Problem ▸ Transcribe every line below exactly; no image goes into the output.

───── Data excerpt

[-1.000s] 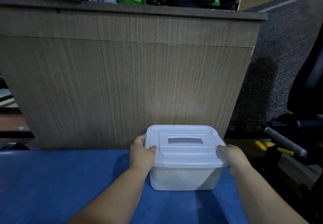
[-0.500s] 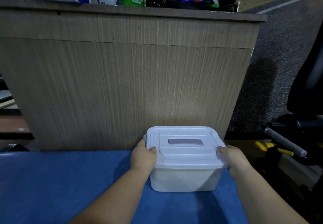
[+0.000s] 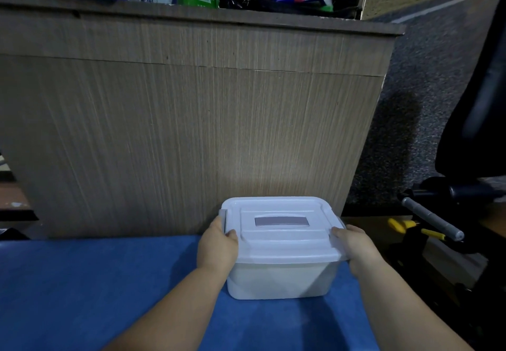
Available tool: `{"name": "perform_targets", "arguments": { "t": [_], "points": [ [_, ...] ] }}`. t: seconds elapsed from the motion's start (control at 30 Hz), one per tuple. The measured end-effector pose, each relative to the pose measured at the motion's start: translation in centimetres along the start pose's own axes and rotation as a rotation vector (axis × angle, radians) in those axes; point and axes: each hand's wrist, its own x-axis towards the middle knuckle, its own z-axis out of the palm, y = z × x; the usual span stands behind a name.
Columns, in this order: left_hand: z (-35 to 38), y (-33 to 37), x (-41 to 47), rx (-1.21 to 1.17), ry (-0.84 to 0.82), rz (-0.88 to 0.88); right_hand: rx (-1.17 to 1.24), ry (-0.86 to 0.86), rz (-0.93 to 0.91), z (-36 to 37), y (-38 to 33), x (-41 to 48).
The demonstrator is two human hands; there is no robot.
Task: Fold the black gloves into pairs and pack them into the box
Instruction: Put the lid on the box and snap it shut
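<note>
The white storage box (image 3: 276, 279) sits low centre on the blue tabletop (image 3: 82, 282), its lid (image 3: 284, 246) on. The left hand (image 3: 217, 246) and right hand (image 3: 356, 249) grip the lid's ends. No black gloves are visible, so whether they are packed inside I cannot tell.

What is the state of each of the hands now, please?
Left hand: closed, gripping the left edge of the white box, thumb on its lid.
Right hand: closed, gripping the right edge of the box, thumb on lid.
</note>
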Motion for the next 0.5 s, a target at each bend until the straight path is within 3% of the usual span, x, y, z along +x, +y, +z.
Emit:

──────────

Output for this exercise ▸
[-1.000s] 
[-0.500s] 
[+0.000s] 
Available tool: `{"name": "perform_targets", "arguments": { "t": [_], "points": [ [_, ...] ] }}`. t: seconds elapsed from the motion's start (control at 30 Hz), one per tuple. The measured end-effector pose, each relative to the pose measured at the motion's start: translation in centimetres along the start pose's own axes and rotation as a rotation vector (axis × angle, radians) in those axes; point and axes: each hand's wrist, its own x-axis towards the middle knuckle, its own z-axis out of the palm, y = z × x; the usual span stands behind a name.
Columns, in this order: left_hand: z (-35 to 38), y (-33 to 37), x (-41 to 47), rx (-1.21 to 1.17), ry (-0.84 to 0.82), rz (-0.88 to 0.88); right_hand: rx (-1.17 to 1.24), ry (-0.86 to 0.86), rz (-0.93 to 0.91), z (-36 to 37), y (-38 to 33), x (-41 to 48).
The demonstrator is two human hands; there is no robot.
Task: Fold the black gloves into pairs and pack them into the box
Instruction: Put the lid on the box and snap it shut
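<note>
The white storage box (image 3: 276, 279) sits low centre on the blue tabletop (image 3: 82, 282), its lid (image 3: 284, 246) on. The left hand (image 3: 217, 246) and right hand (image 3: 356, 249) grip the lid's ends. No black gloves are visible, so whether they are packed inside I cannot tell.

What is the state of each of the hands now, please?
Left hand: closed, gripping the left edge of the white box, thumb on its lid.
Right hand: closed, gripping the right edge of the box, thumb on lid.
</note>
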Motion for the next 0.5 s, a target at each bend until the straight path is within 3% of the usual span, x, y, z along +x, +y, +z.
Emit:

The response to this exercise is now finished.